Required work
Print, from the listing below, the lines starting at the line containing "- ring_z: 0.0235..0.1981" and ending at the line containing "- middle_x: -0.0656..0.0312", exactly as they stand, and print nothing else.

Material supplied
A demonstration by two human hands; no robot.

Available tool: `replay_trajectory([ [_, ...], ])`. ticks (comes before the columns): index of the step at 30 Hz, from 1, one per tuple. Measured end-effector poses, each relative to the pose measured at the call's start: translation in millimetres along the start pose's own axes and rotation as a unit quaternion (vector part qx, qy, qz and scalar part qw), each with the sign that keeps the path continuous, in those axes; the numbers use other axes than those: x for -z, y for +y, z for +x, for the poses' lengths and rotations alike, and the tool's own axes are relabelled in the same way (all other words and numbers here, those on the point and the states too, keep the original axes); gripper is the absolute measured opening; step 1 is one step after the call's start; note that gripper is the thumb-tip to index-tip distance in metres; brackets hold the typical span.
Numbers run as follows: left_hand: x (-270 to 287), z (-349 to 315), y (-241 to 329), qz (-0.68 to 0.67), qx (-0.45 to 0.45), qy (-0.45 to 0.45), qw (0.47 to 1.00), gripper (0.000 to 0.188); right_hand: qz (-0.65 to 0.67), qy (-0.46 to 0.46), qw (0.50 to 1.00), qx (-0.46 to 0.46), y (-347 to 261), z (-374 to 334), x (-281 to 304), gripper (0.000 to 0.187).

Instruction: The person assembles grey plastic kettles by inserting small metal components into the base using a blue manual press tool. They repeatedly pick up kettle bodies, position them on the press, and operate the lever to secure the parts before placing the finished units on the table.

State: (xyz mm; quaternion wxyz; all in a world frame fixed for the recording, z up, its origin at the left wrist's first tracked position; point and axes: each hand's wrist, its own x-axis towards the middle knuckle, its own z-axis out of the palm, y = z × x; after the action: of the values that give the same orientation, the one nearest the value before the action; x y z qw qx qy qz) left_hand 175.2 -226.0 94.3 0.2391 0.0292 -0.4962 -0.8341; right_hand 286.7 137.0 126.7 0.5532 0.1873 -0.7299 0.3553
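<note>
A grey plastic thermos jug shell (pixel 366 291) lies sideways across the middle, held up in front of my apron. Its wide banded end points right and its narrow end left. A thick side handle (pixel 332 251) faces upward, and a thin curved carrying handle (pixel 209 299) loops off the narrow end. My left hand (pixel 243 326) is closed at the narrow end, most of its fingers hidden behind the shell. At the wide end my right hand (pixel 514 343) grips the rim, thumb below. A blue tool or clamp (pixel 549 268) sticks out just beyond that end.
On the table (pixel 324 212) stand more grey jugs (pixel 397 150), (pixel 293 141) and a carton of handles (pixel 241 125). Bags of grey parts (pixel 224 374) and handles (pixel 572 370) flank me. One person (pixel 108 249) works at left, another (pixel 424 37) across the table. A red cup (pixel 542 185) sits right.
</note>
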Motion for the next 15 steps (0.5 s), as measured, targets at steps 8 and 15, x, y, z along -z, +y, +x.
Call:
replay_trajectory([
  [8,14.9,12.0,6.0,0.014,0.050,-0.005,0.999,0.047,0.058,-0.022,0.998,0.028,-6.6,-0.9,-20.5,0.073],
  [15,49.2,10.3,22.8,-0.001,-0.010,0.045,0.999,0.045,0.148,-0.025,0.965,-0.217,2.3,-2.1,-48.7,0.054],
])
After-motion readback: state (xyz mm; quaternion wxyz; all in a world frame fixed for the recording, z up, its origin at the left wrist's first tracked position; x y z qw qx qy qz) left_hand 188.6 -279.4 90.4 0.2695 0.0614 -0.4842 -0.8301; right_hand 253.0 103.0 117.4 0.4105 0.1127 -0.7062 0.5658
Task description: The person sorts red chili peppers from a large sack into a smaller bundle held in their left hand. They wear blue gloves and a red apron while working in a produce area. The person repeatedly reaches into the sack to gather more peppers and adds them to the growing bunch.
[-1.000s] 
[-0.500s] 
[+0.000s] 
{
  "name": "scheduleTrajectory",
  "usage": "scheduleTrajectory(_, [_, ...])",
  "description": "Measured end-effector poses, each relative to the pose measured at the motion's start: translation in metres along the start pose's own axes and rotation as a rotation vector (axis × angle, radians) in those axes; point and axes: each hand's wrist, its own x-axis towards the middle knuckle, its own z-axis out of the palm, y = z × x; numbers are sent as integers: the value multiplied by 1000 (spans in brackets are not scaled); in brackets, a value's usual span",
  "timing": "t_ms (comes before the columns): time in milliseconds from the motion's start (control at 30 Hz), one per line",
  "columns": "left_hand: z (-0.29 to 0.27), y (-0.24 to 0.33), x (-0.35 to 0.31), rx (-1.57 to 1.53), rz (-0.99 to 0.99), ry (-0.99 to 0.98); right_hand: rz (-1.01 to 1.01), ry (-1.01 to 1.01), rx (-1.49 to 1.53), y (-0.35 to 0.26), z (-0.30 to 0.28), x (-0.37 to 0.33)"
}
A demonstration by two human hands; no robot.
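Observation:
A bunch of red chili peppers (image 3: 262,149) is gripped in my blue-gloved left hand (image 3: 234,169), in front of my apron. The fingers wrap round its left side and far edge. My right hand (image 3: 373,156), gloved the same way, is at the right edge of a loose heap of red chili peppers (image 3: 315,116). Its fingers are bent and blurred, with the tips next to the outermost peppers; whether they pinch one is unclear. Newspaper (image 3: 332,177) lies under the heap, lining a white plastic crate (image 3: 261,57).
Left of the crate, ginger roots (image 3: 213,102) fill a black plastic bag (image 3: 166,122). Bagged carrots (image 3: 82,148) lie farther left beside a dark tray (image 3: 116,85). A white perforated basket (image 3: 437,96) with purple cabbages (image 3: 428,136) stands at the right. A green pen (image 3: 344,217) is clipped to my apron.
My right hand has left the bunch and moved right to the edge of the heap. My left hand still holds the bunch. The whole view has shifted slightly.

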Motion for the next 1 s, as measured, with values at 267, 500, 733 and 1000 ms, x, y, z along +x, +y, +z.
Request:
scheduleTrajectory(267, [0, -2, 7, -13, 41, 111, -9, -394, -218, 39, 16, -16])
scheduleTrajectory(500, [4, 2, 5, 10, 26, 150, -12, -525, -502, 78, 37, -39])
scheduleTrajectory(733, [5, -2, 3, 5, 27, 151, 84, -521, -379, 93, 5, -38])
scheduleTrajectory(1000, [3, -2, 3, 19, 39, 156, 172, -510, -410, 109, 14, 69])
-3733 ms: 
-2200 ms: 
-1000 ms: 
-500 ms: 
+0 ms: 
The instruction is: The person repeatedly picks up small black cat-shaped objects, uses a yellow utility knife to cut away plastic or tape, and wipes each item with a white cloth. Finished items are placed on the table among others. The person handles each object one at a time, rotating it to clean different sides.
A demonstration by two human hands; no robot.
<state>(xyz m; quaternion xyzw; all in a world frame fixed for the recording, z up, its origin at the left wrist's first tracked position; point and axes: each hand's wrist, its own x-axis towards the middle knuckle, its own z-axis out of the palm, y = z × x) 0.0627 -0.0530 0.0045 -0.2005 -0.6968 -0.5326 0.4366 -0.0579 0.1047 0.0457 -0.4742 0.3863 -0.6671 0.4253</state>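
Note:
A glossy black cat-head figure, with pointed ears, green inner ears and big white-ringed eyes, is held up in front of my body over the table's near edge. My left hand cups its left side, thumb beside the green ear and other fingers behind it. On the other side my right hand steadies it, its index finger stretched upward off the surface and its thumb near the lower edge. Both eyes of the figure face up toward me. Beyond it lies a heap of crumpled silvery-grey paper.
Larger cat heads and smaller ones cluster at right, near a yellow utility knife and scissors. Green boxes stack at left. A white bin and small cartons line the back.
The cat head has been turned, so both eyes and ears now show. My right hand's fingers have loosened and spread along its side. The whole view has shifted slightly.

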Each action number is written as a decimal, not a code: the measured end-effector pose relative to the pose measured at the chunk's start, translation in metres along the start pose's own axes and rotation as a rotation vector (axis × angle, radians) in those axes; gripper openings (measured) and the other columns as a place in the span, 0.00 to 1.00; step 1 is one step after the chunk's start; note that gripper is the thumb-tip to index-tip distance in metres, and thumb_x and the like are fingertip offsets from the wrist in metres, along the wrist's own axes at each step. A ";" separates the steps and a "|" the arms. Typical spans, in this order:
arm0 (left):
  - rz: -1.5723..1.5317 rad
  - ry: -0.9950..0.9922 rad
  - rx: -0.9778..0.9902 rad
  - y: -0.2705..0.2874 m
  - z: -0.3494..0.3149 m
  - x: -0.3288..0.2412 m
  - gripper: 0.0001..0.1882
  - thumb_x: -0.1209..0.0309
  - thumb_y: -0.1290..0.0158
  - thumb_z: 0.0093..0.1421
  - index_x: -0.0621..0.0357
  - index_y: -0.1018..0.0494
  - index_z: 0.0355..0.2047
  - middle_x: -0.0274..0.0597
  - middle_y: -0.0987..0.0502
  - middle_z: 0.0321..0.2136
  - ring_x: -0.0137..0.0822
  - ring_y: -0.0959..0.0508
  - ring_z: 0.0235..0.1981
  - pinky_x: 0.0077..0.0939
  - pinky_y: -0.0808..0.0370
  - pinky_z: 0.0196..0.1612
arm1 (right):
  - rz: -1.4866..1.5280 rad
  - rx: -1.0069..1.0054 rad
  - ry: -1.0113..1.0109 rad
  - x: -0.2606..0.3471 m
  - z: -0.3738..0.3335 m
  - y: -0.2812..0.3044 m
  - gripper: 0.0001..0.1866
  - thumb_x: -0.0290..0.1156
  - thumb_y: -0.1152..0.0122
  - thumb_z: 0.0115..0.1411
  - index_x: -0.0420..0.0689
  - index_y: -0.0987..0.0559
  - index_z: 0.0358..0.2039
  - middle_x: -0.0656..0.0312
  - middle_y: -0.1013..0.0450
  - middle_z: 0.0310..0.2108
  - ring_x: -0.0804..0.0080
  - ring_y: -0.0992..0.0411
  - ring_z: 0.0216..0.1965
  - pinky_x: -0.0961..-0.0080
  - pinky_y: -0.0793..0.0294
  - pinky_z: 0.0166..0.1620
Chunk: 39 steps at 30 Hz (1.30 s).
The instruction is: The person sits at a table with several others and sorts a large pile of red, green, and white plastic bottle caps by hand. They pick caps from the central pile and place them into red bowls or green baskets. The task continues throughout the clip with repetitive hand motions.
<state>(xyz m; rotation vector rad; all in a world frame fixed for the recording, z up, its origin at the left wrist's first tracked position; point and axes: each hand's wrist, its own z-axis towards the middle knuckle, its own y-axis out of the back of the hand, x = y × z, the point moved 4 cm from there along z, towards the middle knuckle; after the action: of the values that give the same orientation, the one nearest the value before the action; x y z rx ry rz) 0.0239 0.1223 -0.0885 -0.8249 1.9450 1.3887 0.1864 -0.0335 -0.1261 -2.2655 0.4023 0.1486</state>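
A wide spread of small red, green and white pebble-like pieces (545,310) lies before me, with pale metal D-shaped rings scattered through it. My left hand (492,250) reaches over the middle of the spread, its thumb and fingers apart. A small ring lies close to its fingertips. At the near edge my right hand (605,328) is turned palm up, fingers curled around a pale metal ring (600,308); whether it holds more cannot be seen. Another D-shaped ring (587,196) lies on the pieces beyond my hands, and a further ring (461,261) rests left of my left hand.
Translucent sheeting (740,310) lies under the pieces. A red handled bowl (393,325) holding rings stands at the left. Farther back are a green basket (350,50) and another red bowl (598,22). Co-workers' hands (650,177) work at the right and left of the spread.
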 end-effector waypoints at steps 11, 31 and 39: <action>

The answer
  - ring_z: 0.0235..0.1981
  - pinky_x: 0.0077..0.0939
  - pinky_y: -0.0808..0.0370
  - pinky_z: 0.0196..0.1612
arm1 (right):
  - rz: -1.4866..1.5280 rad
  - rx: -1.0069..1.0054 rad
  - ry: -1.0113..1.0109 rad
  - x: -0.2606..0.3471 m
  - z: -0.3738..0.3335 m
  - y: -0.2812..0.3044 m
  - gripper: 0.0001..0.1866
  - thumb_x: -0.0290..0.1156
  - thumb_y: -0.1152..0.0122
  - thumb_z: 0.0115..0.1411
  - index_x: -0.0420..0.0689
  - index_y: -0.0987..0.0559
  - index_z: 0.0358..0.2039
  - middle_x: -0.0656..0.0312

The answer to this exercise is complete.